_Your goal_. Using the records below, output the stretch that opens with the line containing "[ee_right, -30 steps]" and closes with the line containing "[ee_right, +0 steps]", exactly and including both lines, with nothing more.

[[ Data shown open ]]

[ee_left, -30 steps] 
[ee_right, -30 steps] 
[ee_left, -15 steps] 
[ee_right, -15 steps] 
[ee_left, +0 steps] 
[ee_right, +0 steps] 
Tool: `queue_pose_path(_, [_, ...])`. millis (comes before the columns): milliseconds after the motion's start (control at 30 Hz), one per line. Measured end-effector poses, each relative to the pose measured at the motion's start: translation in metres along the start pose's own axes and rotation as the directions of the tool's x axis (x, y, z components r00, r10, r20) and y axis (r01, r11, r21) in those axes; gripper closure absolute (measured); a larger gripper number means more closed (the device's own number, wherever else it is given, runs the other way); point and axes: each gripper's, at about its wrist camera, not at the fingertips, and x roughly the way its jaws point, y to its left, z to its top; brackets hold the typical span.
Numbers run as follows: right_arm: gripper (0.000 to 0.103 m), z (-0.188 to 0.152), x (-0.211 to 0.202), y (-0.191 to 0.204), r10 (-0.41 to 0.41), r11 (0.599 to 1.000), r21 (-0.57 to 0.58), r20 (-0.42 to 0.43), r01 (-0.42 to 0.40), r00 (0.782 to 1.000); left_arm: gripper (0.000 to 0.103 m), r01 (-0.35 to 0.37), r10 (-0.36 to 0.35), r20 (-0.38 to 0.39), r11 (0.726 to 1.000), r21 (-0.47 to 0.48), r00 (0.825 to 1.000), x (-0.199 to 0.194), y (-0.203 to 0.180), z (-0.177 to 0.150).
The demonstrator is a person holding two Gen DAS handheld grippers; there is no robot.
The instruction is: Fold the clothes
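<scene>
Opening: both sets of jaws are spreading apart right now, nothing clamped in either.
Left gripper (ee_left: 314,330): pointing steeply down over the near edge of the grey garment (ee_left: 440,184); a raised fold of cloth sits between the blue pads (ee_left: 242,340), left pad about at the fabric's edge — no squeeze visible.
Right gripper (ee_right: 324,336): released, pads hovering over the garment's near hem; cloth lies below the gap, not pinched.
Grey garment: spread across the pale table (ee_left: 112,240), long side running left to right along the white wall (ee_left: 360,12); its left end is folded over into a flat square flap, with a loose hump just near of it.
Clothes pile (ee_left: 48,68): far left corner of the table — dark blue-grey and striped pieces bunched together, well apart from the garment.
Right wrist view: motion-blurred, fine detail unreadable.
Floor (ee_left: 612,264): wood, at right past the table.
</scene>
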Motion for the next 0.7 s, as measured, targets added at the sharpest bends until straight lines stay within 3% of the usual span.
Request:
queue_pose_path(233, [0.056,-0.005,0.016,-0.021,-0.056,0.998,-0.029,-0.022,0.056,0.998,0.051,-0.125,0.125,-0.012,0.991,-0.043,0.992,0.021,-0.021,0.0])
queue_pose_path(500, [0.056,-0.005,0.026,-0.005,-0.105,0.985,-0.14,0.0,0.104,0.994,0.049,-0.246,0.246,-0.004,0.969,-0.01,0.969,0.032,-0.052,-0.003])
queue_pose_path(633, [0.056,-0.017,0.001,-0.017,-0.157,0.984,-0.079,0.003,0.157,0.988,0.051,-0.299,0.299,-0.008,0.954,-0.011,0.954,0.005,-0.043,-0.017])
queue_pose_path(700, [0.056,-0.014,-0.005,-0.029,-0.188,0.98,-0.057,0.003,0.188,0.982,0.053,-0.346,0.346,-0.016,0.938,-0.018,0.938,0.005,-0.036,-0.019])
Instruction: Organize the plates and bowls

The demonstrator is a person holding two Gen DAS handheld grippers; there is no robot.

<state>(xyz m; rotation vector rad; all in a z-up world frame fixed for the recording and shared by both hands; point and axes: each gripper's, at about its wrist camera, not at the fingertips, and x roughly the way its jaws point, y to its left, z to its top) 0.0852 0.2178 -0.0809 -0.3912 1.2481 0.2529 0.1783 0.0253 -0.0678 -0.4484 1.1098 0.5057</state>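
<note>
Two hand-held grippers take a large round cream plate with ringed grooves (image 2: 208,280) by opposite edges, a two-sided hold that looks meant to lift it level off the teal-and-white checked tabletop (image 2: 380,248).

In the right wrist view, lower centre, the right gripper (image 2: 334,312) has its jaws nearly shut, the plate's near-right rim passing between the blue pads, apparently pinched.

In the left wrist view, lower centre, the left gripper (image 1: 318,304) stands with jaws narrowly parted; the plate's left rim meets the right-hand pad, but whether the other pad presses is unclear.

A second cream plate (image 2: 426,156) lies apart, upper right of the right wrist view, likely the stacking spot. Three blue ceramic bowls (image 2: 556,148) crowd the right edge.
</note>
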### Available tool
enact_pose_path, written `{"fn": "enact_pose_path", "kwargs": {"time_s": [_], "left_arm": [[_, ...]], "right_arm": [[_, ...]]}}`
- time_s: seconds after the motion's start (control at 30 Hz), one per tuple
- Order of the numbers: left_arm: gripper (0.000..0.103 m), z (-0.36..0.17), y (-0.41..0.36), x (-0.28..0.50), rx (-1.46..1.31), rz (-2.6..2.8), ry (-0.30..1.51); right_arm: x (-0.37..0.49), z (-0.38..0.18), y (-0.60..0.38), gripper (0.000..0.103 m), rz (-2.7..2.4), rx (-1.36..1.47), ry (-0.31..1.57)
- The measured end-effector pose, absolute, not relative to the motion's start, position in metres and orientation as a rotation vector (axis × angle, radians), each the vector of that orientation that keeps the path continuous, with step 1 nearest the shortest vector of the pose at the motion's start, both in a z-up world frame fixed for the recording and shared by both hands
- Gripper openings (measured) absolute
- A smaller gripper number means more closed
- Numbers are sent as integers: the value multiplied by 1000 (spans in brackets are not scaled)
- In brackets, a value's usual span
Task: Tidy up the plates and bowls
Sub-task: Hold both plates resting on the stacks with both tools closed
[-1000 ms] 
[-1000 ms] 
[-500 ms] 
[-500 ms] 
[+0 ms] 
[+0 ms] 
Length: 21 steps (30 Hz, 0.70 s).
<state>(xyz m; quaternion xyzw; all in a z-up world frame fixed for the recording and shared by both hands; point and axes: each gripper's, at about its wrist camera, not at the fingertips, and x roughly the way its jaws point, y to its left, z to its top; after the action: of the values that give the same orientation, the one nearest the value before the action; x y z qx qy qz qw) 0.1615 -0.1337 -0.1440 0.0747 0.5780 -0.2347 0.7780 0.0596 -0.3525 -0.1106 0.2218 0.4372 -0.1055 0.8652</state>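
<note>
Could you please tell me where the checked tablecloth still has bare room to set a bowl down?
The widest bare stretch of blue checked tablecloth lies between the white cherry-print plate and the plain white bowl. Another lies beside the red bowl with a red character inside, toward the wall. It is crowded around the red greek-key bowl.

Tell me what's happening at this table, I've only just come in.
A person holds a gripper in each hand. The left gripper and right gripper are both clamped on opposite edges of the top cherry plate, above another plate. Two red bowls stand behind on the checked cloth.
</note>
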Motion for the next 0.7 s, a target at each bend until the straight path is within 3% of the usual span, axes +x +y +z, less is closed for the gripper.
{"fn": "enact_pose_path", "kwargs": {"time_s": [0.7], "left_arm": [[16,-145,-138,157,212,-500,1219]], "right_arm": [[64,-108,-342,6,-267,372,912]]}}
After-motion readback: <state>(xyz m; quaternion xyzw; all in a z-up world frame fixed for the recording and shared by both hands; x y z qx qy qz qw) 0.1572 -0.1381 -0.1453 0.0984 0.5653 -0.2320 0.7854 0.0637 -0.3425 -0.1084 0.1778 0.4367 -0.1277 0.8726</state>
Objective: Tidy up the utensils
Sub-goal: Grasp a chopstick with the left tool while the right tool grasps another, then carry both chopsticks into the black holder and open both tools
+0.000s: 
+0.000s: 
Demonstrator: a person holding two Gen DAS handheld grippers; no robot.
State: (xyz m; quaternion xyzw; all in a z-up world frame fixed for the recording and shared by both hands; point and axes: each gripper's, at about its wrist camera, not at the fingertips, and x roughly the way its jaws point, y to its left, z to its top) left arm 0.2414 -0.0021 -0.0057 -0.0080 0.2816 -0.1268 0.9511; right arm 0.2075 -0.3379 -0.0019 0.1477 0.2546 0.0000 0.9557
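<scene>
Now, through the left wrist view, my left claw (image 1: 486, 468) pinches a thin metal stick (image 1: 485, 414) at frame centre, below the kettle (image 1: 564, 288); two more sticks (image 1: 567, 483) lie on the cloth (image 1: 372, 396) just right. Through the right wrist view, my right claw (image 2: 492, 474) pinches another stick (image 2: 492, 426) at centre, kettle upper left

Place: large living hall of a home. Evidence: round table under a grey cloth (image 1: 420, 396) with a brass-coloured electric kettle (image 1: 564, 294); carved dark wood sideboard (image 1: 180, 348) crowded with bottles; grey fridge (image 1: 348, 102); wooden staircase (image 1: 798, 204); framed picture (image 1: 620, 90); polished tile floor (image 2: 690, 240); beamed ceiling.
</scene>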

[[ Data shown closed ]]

_Response_.
[ee_right, -30 steps] 
[ee_left, -15 steps] 
[ee_right, -15 steps] 
[ee_left, +0 steps] 
[ee_right, +0 steps] 

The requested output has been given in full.